La división de Chile

10 de Julio de 2002

Dicen que las premuras económicas son el factor más decisivo en las divisiones y rompimientos familiares. Infortunadamente, junto con los efectos de una caída en los ingresos, de una cesantía persistente, o de un sobreendeudamiento financiero, viene la incomprensión y usualmente el quiebre de la familia. Las acusaciones se cruzan, el lenguaje se hace más rudo, la comunicación se pierde, se ahonda el problema de origen, y se destruye progresivamente el factor cohesionador familiar. Ciertamente, la receta teórica pasa por la comprensión, el mutuo apoyo, la búsqueda conjunta de sacrificios compartidos y esfuerzos de común acuerdo para salir de la álgida etapa de la crisis. Buen consejo, usualmente poco practicado en medio del tráfago de necesidades, frustraciones y desvelos.

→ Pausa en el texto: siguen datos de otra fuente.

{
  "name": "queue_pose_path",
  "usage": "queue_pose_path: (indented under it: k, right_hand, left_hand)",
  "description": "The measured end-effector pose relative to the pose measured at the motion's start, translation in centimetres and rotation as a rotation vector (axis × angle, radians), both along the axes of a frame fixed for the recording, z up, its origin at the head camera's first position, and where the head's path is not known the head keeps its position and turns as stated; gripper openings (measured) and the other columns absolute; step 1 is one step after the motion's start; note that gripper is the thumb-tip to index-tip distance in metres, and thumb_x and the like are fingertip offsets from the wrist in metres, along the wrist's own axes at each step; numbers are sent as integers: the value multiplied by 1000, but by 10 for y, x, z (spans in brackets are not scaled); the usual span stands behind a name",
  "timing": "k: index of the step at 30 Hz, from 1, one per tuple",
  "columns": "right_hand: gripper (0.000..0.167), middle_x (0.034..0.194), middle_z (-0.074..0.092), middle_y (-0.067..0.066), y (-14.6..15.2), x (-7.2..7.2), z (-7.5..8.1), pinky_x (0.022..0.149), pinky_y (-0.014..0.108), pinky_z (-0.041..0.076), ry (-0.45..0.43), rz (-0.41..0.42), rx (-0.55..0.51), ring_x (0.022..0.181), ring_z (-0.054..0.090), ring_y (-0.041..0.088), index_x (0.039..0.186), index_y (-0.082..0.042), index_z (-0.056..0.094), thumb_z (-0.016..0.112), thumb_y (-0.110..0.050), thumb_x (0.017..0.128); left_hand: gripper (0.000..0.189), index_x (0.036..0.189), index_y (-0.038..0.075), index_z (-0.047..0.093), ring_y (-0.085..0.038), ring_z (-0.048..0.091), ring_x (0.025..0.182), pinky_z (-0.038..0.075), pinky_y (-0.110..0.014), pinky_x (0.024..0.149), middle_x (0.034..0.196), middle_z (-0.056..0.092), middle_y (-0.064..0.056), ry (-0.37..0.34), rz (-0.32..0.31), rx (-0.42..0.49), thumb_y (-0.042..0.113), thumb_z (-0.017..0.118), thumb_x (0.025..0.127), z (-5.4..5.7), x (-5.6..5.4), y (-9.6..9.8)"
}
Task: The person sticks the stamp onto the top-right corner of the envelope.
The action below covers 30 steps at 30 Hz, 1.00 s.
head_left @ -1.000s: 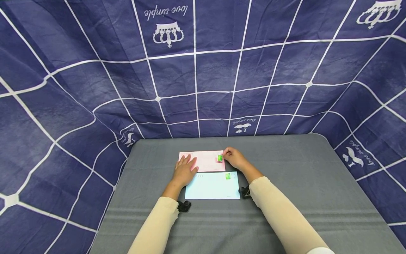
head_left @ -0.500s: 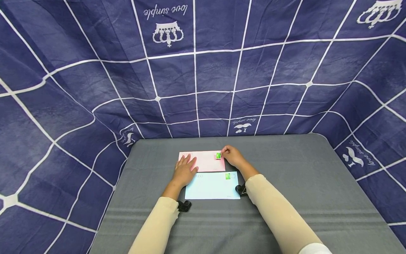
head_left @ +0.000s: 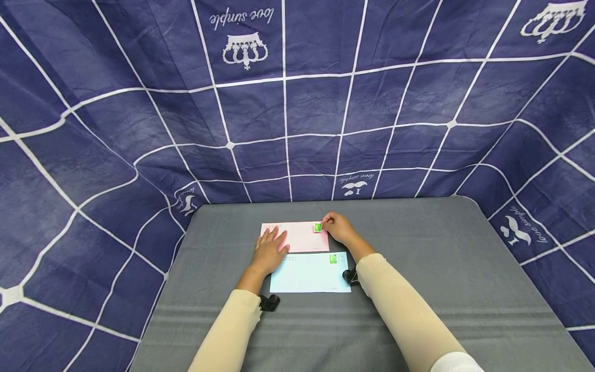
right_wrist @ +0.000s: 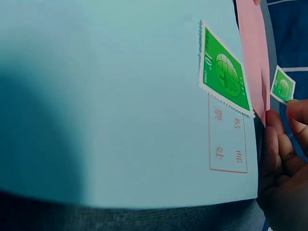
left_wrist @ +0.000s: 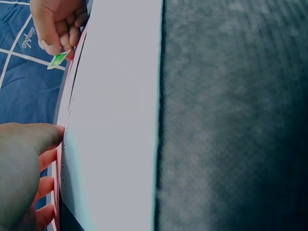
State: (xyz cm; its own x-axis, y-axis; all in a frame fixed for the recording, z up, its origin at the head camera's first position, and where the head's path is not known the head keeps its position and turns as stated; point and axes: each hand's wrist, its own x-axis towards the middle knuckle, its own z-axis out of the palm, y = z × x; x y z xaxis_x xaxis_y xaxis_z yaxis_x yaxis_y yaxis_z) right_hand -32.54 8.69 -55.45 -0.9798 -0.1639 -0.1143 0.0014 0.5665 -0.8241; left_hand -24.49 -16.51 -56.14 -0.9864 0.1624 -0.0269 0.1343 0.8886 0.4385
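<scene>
A pink envelope (head_left: 304, 238) lies flat, with my left hand (head_left: 270, 249) spread over its left part, fingers straight and pressing on it. At its upper right corner my right hand (head_left: 338, 227) pinches a green postage stamp (head_left: 317, 227) between thumb and forefinger. In the right wrist view the held stamp (right_wrist: 283, 86) stands tilted up above the pink envelope (right_wrist: 254, 43), gripped by one corner. Directly below lies a light blue envelope (head_left: 307, 276), which bears another green stamp (right_wrist: 225, 72) beside a red printed box near its upper right corner.
Both envelopes rest on a grey cloth-covered table (head_left: 441, 258). A dark blue curtain (head_left: 316, 103) with white lines rises behind the table and along its sides. Each wrist wears a small black camera, the left camera (head_left: 269, 303) near the blue envelope's lower left corner.
My right hand has moved slightly left and away from me, carrying the stamp farther in over the pink envelope's upper right corner. The left hand has stayed in place.
</scene>
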Motion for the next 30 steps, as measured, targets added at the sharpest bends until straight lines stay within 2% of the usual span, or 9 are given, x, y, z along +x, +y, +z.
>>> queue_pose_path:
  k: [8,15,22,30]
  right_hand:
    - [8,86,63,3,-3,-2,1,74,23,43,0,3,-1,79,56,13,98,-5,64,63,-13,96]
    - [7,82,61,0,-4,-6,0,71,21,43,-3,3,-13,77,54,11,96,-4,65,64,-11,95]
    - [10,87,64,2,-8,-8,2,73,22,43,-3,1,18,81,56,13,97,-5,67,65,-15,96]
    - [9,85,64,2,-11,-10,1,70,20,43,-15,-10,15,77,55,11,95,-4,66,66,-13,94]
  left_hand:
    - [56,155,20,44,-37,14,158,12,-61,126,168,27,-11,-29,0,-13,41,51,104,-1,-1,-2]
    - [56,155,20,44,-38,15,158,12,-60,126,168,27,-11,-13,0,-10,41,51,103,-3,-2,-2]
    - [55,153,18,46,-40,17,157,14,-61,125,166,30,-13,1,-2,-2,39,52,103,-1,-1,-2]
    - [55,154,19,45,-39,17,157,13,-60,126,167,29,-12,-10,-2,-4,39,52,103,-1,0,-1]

A nivel de nuestra sociedad ocurre otro tanto. Chile lleva ya cuatro años de problemas económicos, enfrentando sucesivas crisis y una aletargada economía mundial. No importa que estemos haciéndolo mucho mejor que nuestros vecinos; tampoco que nuestros indicadores de estabilidad otorguen señales plausibles. Ni siquiera parece importar que en su origen el problema es un tanto inevitable, puesto que siempre se argumentará que podemos reaccionar mejor ante las fuerzas externas. La cuestión radica en el efecto central de esta situación: una sociedad que se divide, y que contempla cada vez con mayor frecuencia el enfrentamiento verbal y físico. La violencia nos vuelve a visitar, junto con la división, la odiosidad, los lenguajes desmedidos, la odiosidad de clase y una enorme carga de agresividad. Todo ello, ciertamente, con un fondo de frustración y de problemas que resultan innegables, pero con resultados que también podemos lamentar más tarde. Acusaciones que nos dividen, una vuelta a un pasado que habíamos declarado dejar atrás, y la división de la familia chilena. En ese estado de cosas, las señales de entusiasmo y confianza se pierden fácilmente; la capacidad de dialogar se va desvaneciendo; el enfrentamiento gana, en medio de mezquindades y de afanes subalternos. ¿No será hora de preocuparnos abiertamente del asunto? ¿No será bueno construir una señal de unidad para avanzar en la salida de nuestros problemas actuales? La familia nacional no se puede divorciar, pero sí puede continuar un largo camino de desgaste, de heridas sin cicatrizar, de acusaciones y odios que engendrarán solamente mayor pobreza y múltiples padeceres para nuestra maltrecha sociedad.